> WHAT THE TASK ASKS
In the entries that follow, how many lines include the string "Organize"? The answer is the number only.

Items from a data source:
BEGIN
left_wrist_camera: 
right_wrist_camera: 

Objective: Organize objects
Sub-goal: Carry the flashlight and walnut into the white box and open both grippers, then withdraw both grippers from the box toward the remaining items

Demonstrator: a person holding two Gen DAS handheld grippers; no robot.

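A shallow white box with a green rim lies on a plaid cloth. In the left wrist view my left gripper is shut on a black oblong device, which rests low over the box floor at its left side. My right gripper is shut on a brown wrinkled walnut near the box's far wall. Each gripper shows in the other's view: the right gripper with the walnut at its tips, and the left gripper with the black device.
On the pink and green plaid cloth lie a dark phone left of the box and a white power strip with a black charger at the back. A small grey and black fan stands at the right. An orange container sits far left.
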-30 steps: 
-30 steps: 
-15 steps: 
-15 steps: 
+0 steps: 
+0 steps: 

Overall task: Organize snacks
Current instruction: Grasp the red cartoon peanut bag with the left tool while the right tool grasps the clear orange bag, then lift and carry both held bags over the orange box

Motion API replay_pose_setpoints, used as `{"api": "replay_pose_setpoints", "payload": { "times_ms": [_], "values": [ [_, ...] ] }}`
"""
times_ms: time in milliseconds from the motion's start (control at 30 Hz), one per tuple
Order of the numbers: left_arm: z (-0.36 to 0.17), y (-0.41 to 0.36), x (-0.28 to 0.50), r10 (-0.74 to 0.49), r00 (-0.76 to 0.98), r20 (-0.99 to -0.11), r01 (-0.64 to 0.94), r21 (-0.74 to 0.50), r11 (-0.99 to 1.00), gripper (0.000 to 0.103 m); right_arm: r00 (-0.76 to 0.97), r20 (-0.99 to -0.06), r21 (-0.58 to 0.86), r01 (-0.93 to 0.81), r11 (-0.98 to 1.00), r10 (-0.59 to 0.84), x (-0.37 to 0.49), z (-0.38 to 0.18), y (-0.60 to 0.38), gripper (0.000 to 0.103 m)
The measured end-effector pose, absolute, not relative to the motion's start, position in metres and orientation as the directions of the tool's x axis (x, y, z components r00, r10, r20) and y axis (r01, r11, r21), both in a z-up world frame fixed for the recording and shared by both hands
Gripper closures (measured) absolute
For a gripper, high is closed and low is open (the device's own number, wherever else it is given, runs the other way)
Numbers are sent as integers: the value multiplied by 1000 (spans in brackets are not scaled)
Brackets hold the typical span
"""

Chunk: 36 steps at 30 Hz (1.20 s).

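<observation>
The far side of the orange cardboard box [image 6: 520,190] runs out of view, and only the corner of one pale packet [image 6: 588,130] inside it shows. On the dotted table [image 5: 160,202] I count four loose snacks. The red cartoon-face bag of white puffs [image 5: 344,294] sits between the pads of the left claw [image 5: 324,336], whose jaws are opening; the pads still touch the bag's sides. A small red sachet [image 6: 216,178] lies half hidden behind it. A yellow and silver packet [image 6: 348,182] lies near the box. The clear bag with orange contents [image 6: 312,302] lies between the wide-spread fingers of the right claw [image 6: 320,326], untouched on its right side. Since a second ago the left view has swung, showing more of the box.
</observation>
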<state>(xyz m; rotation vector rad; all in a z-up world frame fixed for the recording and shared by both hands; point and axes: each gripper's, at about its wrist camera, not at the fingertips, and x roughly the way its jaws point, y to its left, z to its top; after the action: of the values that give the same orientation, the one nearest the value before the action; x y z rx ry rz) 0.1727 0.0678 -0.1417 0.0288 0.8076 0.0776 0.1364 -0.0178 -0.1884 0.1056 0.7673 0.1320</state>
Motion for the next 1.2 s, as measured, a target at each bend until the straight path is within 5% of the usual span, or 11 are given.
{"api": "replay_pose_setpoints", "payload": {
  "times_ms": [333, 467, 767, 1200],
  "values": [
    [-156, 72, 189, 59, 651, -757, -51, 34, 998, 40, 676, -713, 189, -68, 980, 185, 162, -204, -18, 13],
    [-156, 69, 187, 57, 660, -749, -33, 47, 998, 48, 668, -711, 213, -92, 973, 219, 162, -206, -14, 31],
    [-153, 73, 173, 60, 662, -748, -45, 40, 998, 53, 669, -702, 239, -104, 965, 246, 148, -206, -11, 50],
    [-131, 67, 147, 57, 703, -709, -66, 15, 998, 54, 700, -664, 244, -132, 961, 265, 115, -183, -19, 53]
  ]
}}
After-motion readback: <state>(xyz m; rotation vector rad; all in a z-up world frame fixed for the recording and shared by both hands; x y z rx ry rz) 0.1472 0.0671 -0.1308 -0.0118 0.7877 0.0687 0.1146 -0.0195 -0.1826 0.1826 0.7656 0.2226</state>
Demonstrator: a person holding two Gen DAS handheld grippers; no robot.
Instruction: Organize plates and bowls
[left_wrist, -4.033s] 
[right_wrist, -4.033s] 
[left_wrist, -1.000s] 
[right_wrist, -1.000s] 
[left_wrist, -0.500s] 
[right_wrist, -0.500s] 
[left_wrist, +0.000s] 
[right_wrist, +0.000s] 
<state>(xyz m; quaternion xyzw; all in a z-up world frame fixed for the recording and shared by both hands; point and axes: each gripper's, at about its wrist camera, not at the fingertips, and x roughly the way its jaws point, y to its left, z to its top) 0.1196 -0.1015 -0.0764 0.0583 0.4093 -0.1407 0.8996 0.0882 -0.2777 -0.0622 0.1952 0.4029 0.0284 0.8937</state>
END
> RESPONSE TO THIS EXERCISE
3